Por lo expuesto, no es de recibo el planteamiento según el cual los enjuiciados vulneraron el debido proceso del convocante, ya que éste mostró conformidad con la providencia que decretó las probanzas y no puede por este camino remediar su aquietamiento. c.-) En todo caso, en cuanto a la prueba echada de menos por el promotor, es razonable que el funcionario de primera instancia en el ordinario no la decretara, pues, fue solicitada en un escrito presentado sin derecho de postulación. Es decir, el Juez de la causa decidió no tener en cuenta la contestación de la demanda por no haber sido presentada por un abogado, y como fue allí donde se pidió dicha inspección no ordenó practicarla.

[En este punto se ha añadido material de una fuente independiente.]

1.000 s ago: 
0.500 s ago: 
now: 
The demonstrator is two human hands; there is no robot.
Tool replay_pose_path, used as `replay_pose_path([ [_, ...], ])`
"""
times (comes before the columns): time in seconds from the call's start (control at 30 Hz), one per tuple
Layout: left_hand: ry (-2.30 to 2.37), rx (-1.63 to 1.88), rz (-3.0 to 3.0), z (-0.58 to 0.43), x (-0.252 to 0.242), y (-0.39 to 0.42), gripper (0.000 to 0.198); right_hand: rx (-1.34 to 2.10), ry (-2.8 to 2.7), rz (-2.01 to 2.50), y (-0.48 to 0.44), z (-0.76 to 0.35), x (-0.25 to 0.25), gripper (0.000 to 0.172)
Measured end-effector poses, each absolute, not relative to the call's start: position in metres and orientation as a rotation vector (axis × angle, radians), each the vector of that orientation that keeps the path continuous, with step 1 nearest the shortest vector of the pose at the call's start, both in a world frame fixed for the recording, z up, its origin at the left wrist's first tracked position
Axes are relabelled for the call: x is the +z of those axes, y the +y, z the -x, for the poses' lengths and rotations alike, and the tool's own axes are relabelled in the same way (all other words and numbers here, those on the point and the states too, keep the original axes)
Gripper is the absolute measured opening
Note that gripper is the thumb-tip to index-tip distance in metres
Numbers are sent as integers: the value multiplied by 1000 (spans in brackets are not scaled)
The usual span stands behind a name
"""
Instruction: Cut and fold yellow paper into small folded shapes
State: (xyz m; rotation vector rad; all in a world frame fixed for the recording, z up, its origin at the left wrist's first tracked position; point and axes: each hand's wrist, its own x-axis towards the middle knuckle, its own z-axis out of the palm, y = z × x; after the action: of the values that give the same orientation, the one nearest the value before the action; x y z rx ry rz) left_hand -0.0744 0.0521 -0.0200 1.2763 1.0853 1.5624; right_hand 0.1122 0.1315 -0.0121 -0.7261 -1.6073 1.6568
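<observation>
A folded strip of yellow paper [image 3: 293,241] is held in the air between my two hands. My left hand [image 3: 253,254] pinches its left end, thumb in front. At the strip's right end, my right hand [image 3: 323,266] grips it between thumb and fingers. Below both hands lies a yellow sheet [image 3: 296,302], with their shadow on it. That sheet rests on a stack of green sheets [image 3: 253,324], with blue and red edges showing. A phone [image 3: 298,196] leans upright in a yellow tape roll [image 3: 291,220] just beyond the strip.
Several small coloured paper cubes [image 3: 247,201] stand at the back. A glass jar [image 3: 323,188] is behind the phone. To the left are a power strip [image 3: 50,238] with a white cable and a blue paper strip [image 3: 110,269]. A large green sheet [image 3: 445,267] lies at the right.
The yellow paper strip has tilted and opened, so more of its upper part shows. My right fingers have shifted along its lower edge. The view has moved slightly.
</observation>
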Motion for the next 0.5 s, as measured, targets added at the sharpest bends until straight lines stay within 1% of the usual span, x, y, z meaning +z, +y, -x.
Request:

Así las cosas, como esa determinación es aceptable, no le es dable a la autoridad constitucional dejarla sin efecto e imponer su criterio, ya que “[n]o estar eventualmente de acuerdo con la anterior decisión, no implica que se convierta en una ‘vía de hecho’, pues, se reitera, la misma incorpora un criterio que en estrictez es preciso respetar, aunque el asunto pueda ser pasible de otra interpretación… ” (fallo de 20 de octubre de 2011, exp. 2183-00). d.-) Finalmente, sobre el menoscabo irreparable que alega el actor, el mismo se quedó en una mera enunciación, sin que se haya probado la necesidad de protección para evitar la consumación de un daño irremediable.
Al punto, esta Corporación ha indicado que “ si bien se invoca la interposición del amparo como mecanismo transitorio para evitar un perjuicio irremediable, el mismo quedó simplemente enunciado y no cuenta con soportes probatorios que acrediten su configuración, imposibilitando con ello su análisis… ” (sentencia de 19 de septiembre de 2011, exp. 01043-01). 5.- En consecuencia, ratificará la determinación cuestionada.
DECISIÓN En mérito de lo expuesto, la Corte Suprema de Justicia, Sala de Casación Civil, administrando justicia en nombre de la República y por autoridad de la ley, CONFIRMA la sentencia impugnada. Comuníquese telegráficamente lo aquí resuelto a las partes; y, en oportunidad, remítase el expediente a la Corte Constitucional, para su eventual revisión. Notifíquese FERNANDO GIRALDO GUTIÉRREZ MARGARITA CABELLO BLANCO RUTH MARINA DÍAZ RUEDA ARIEL SALAZAR RAMÍREZ ARTURO SOLARTE RODRÍGUEZ JESÚS VALL DE RUTÉN RUIZ PAGE 2 FGG.